• _TASK BRIEF_:
Please restate exactly what appears in the records below from the first line to the line where "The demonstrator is" is, that line included.

• _TASK INPUT_:

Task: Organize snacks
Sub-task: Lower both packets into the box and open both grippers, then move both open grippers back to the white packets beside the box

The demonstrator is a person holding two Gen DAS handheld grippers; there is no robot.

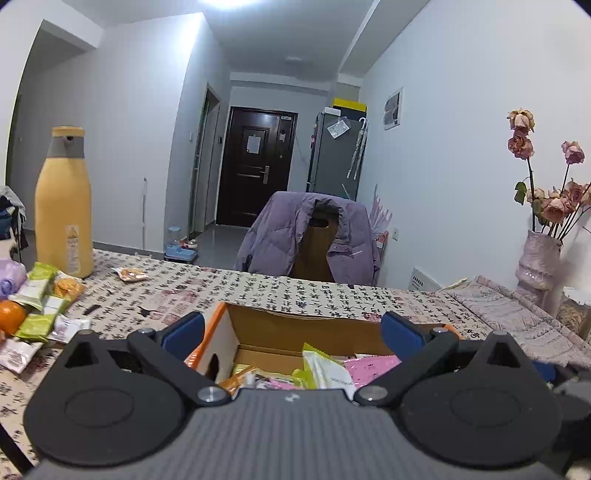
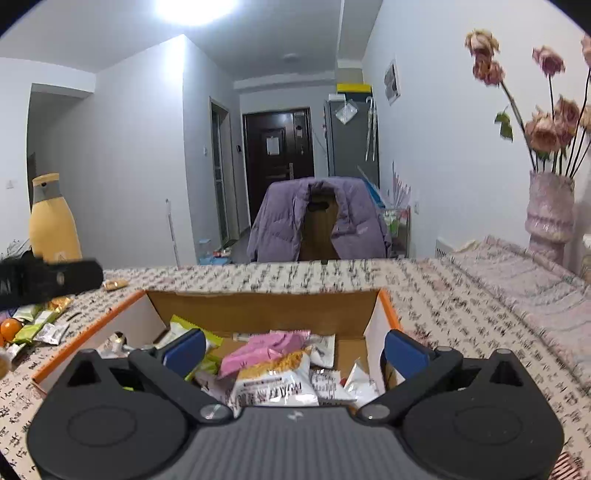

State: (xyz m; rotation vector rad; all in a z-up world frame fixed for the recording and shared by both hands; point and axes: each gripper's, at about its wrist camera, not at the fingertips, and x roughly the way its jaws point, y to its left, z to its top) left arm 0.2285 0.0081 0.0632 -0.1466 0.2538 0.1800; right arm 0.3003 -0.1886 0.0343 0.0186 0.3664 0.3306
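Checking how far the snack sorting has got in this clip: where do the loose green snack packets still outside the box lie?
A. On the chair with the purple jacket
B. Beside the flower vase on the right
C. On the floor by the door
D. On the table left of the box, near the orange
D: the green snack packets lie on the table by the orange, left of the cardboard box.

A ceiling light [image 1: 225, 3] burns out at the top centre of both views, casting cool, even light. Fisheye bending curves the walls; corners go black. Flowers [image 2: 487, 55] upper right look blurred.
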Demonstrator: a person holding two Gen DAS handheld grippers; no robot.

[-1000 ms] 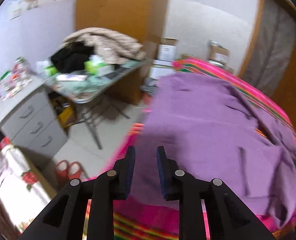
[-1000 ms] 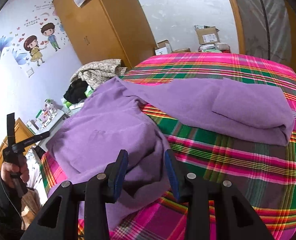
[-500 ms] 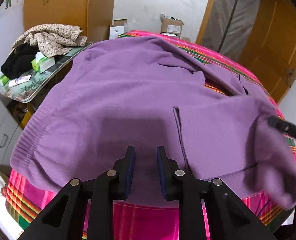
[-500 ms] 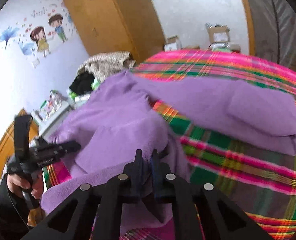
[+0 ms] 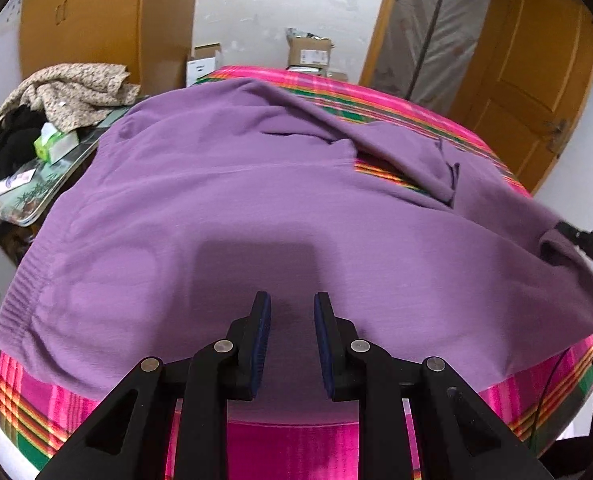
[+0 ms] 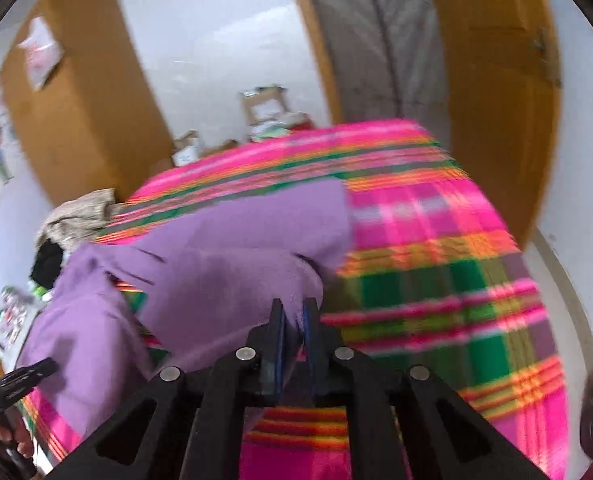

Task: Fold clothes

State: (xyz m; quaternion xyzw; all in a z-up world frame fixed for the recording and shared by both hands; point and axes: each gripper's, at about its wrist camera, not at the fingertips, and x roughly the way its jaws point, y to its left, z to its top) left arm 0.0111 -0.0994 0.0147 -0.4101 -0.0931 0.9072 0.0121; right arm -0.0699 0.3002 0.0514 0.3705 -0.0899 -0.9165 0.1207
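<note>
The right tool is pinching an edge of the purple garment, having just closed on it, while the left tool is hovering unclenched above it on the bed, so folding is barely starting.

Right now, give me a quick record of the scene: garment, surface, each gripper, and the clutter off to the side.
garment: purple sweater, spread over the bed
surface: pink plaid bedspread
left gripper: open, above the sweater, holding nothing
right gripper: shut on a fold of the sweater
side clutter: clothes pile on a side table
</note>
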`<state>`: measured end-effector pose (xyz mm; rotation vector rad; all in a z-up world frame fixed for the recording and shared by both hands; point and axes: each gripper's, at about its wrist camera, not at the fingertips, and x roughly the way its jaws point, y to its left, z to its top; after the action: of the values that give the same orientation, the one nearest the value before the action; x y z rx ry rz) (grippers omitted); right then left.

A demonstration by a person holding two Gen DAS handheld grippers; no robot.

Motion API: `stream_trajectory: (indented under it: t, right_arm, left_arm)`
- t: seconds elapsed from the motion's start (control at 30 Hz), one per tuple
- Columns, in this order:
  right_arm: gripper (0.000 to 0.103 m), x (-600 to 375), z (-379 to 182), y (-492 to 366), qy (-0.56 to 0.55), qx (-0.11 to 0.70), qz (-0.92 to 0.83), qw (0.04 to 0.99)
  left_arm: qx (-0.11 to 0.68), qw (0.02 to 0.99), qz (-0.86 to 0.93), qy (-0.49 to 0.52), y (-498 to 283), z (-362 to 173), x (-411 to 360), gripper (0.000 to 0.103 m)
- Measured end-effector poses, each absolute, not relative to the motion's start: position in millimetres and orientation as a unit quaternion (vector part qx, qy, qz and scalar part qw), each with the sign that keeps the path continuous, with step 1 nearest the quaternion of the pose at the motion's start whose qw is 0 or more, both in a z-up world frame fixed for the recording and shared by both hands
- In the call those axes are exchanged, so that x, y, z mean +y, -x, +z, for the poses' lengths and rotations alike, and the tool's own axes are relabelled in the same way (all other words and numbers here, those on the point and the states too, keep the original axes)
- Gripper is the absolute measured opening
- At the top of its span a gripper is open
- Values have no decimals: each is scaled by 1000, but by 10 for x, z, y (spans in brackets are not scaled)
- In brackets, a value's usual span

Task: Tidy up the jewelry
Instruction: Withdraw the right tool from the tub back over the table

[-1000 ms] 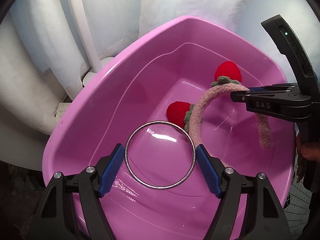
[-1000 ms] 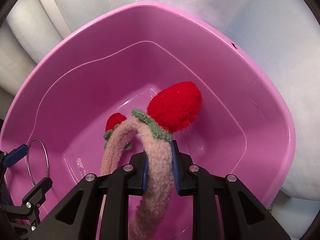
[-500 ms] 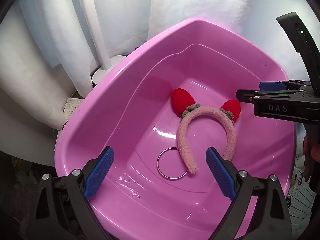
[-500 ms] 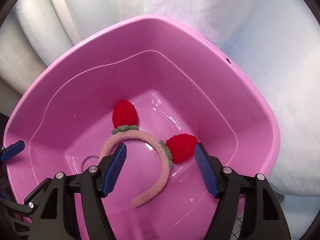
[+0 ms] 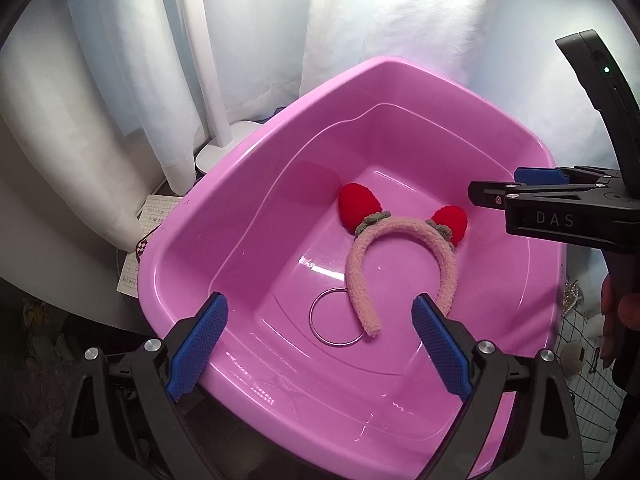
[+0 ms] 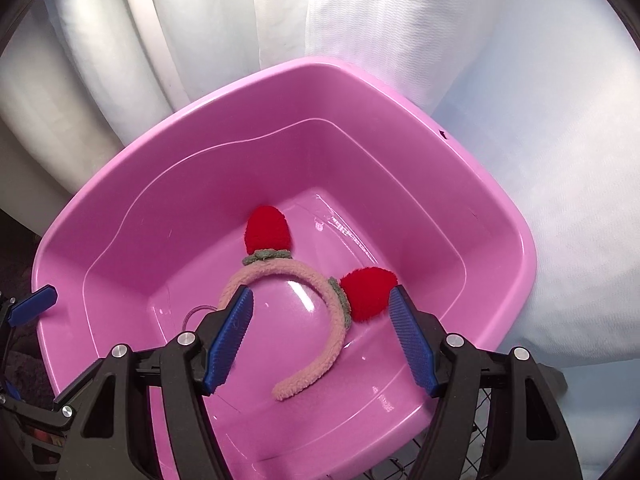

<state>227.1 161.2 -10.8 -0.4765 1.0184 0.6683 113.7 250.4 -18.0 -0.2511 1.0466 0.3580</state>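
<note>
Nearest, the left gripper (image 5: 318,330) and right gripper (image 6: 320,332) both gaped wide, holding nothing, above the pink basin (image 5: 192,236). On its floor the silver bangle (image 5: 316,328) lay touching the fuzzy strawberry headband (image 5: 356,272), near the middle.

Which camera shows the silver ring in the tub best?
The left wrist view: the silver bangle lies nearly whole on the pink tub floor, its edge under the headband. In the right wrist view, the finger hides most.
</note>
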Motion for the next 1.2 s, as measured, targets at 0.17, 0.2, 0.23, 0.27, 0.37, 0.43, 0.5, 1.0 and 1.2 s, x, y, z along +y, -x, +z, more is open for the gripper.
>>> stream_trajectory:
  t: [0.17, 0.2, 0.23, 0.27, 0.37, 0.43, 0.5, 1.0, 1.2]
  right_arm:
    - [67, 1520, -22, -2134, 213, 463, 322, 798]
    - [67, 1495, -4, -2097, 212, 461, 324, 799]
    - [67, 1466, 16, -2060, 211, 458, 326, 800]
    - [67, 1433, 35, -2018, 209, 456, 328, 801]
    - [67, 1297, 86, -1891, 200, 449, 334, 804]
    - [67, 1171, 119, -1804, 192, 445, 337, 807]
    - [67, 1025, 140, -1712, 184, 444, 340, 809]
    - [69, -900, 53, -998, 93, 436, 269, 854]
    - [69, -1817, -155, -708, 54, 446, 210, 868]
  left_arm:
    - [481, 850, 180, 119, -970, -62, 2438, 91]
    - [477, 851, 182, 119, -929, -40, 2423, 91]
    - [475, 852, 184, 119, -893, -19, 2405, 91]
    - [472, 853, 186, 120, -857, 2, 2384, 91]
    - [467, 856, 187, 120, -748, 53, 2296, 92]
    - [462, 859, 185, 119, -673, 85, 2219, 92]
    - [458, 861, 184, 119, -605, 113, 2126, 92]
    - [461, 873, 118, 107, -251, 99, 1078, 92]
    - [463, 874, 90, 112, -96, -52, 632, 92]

• _EXPECTED ANSWER_:
Task: Organize snacks
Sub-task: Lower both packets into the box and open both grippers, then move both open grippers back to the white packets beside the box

The demonstrator is a person holding two Gen DAS handheld grippers; there is no robot.

Nothing further belongs to this answer.